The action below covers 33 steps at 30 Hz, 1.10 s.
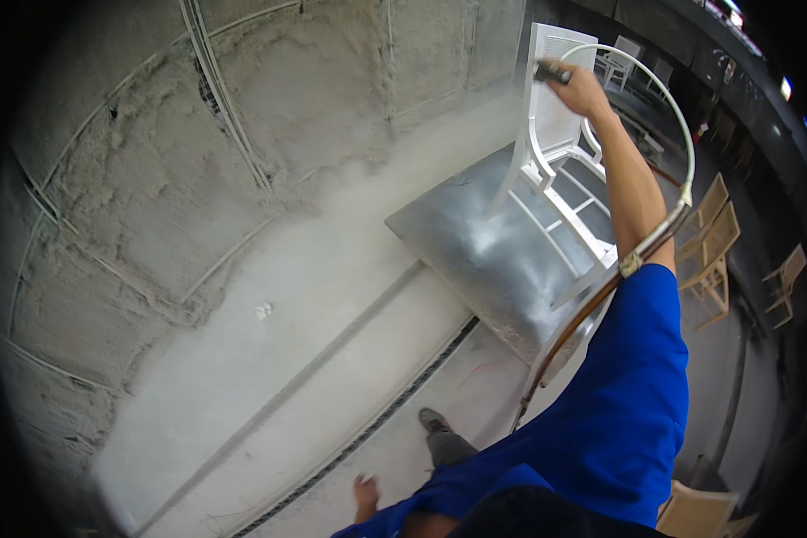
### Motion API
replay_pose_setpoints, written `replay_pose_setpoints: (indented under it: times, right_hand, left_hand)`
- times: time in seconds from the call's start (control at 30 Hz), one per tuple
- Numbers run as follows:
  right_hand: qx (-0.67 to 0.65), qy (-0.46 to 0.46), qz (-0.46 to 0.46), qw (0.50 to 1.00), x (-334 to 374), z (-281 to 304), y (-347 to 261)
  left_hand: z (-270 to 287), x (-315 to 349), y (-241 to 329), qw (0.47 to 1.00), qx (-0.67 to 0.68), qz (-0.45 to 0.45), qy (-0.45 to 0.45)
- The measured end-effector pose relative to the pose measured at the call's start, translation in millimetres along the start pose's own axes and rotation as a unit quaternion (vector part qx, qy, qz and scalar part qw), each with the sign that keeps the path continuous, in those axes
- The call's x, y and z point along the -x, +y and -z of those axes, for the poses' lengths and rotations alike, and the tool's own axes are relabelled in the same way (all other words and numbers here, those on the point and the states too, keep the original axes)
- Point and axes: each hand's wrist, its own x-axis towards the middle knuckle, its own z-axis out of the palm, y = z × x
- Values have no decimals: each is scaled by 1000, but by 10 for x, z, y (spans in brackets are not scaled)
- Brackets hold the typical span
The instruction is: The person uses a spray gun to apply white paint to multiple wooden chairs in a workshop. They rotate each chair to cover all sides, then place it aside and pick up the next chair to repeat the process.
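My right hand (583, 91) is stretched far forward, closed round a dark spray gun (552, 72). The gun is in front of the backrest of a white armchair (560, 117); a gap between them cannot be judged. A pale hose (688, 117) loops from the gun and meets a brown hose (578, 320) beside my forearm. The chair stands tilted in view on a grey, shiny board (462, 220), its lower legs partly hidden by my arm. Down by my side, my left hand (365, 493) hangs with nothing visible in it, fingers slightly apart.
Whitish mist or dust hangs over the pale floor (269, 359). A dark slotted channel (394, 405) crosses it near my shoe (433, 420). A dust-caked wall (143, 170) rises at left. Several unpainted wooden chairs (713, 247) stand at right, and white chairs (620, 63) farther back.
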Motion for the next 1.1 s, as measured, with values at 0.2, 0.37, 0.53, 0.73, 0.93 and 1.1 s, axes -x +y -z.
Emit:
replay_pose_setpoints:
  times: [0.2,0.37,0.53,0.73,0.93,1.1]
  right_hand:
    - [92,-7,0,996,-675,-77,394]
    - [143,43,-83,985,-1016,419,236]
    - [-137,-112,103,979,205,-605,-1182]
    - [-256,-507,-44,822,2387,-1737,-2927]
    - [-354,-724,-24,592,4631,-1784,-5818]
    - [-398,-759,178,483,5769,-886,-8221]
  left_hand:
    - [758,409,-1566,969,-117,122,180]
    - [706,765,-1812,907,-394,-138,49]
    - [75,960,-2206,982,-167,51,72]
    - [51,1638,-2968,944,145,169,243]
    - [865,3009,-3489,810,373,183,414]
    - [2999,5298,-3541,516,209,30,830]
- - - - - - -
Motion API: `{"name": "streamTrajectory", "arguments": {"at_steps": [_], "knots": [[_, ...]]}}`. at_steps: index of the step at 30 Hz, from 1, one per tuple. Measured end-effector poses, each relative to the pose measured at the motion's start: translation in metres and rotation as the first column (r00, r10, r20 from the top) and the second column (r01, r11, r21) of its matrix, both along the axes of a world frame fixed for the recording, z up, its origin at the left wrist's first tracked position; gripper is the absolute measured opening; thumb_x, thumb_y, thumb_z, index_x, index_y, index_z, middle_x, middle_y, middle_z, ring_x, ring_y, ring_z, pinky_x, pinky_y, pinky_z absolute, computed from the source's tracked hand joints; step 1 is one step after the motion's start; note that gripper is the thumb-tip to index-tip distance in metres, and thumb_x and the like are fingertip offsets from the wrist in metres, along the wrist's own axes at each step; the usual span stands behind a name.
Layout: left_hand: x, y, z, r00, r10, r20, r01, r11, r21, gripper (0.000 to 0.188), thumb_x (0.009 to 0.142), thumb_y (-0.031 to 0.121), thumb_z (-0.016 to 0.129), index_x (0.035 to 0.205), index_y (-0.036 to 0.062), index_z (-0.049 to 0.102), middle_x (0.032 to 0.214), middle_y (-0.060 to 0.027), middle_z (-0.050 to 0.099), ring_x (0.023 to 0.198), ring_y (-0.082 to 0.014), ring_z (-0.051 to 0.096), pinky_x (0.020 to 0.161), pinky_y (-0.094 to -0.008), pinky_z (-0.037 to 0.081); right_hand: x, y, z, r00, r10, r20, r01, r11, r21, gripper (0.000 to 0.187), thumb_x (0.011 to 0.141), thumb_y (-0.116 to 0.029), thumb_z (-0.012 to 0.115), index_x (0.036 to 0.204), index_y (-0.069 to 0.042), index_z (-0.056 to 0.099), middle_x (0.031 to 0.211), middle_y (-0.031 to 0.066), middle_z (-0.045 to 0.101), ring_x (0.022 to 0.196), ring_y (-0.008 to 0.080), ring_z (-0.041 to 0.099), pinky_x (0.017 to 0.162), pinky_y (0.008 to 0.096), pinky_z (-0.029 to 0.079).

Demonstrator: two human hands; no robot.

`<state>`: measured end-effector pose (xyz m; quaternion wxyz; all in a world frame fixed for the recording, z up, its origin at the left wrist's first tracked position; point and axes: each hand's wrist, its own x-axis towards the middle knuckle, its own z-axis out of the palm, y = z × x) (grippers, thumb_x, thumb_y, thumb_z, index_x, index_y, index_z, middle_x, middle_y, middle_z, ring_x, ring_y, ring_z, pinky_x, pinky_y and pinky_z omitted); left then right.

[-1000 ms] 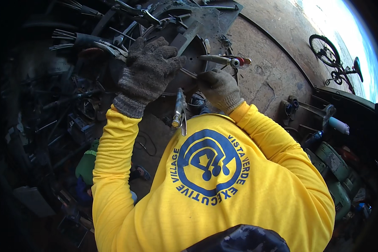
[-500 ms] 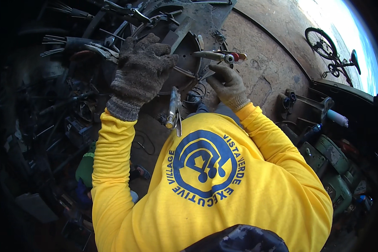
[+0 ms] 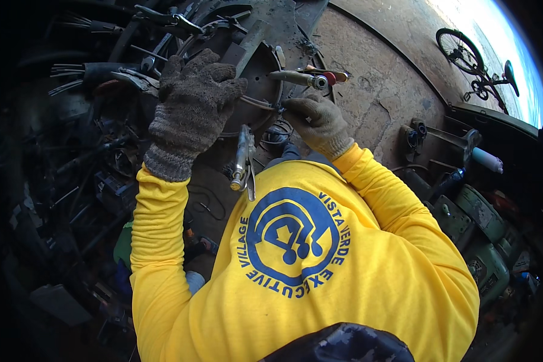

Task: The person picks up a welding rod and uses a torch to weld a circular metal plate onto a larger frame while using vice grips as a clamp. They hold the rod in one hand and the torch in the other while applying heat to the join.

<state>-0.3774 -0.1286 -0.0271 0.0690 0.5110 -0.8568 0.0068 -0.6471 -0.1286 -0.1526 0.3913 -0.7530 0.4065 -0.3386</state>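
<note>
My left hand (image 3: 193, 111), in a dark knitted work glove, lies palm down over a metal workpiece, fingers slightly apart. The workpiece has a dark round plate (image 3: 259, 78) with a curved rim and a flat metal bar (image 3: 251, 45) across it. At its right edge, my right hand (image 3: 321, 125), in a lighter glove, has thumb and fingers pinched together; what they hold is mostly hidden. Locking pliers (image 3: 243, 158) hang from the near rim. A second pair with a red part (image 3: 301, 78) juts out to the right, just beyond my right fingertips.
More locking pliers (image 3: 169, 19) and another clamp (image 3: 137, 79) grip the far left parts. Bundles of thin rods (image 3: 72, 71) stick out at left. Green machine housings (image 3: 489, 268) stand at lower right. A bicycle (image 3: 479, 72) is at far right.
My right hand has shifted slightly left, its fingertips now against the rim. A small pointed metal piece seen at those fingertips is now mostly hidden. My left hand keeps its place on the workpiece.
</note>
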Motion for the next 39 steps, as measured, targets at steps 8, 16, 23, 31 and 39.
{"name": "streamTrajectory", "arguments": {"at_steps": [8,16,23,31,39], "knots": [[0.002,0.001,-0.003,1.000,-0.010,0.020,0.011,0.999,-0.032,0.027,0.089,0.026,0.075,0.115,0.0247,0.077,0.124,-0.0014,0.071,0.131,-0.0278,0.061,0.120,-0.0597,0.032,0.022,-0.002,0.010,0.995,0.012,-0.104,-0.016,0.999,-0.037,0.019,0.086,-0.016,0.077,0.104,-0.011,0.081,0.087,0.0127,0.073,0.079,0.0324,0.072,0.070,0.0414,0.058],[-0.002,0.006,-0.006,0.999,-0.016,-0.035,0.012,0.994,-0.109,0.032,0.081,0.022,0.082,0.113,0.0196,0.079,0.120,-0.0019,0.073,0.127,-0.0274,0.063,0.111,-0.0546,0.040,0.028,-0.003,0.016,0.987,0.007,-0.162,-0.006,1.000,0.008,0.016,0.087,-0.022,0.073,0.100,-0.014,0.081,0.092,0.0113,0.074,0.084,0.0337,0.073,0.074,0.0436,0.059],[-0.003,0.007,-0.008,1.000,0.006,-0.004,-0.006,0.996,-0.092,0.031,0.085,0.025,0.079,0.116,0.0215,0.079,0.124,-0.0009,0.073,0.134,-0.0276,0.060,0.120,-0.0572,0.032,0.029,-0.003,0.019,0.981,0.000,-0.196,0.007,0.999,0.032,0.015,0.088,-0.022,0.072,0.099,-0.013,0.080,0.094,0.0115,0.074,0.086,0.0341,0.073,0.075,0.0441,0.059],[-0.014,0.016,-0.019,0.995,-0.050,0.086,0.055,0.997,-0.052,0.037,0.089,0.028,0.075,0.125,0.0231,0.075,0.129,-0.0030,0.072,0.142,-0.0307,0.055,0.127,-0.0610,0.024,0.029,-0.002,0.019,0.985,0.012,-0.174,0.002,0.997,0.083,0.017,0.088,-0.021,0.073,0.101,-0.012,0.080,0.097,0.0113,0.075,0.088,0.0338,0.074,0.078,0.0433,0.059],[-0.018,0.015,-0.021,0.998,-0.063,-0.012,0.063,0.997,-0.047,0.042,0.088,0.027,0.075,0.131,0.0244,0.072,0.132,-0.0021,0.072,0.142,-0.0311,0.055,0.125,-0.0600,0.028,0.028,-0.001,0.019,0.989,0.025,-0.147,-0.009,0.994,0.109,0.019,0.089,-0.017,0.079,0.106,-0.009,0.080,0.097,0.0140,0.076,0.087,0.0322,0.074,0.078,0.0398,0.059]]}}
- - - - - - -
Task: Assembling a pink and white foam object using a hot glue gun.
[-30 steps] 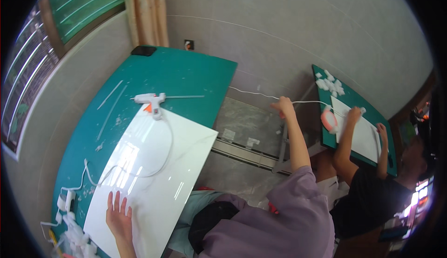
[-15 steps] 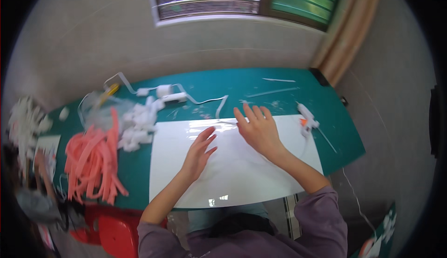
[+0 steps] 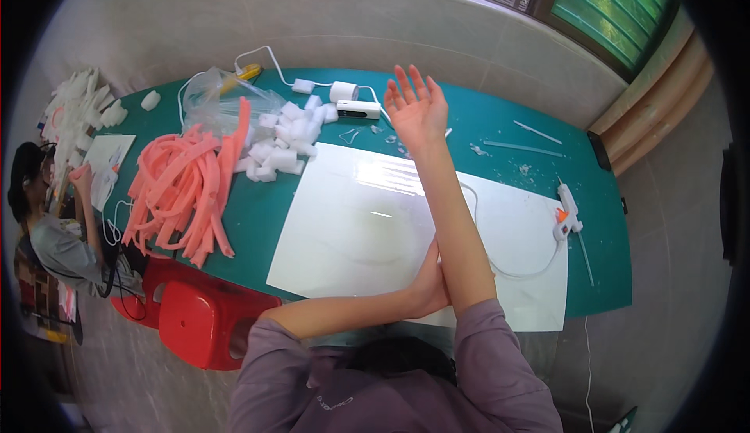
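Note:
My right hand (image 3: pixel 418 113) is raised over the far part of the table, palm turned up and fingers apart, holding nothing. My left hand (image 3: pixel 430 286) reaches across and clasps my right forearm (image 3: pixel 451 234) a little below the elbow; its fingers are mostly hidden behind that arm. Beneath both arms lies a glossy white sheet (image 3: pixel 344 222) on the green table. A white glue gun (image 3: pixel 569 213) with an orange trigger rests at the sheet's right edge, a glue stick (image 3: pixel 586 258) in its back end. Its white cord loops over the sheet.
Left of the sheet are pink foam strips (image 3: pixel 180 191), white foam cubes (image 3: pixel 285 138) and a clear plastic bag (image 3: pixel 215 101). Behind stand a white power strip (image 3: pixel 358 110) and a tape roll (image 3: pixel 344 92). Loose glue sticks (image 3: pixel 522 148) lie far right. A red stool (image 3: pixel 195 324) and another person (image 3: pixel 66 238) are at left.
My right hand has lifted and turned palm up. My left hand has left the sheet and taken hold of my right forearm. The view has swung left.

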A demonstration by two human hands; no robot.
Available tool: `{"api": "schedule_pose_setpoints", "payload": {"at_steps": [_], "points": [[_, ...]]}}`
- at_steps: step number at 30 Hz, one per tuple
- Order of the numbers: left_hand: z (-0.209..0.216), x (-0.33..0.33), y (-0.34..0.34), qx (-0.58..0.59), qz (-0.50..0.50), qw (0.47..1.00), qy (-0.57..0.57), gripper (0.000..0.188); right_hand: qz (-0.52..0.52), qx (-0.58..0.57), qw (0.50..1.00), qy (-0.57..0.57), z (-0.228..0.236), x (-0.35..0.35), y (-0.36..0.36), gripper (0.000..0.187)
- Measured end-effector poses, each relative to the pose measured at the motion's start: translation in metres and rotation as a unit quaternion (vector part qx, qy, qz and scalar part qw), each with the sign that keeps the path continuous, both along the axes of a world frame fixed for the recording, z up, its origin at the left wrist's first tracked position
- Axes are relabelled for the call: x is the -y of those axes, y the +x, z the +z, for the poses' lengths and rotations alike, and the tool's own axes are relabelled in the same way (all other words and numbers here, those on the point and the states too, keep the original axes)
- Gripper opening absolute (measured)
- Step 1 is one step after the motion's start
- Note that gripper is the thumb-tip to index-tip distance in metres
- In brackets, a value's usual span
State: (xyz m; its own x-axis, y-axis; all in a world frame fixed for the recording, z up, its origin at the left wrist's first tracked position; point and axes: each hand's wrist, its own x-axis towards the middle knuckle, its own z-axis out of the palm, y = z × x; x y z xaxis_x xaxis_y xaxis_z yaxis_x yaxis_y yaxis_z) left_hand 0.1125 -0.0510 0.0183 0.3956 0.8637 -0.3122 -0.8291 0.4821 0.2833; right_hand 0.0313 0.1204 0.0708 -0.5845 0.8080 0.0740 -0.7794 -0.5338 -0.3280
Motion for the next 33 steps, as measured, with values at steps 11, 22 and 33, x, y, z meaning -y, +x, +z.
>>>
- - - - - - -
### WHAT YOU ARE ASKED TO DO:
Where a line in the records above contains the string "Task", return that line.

### RESPONSE AREA:
Task: The person picks up a welding rod and uses a torch to weld a circular metal plate onto a larger frame while using vice grips as a clamp. They hold the rod in one hand and the torch in the other while applying heat to the join.
Task: Assembling a pink and white foam object using a hot glue gun.

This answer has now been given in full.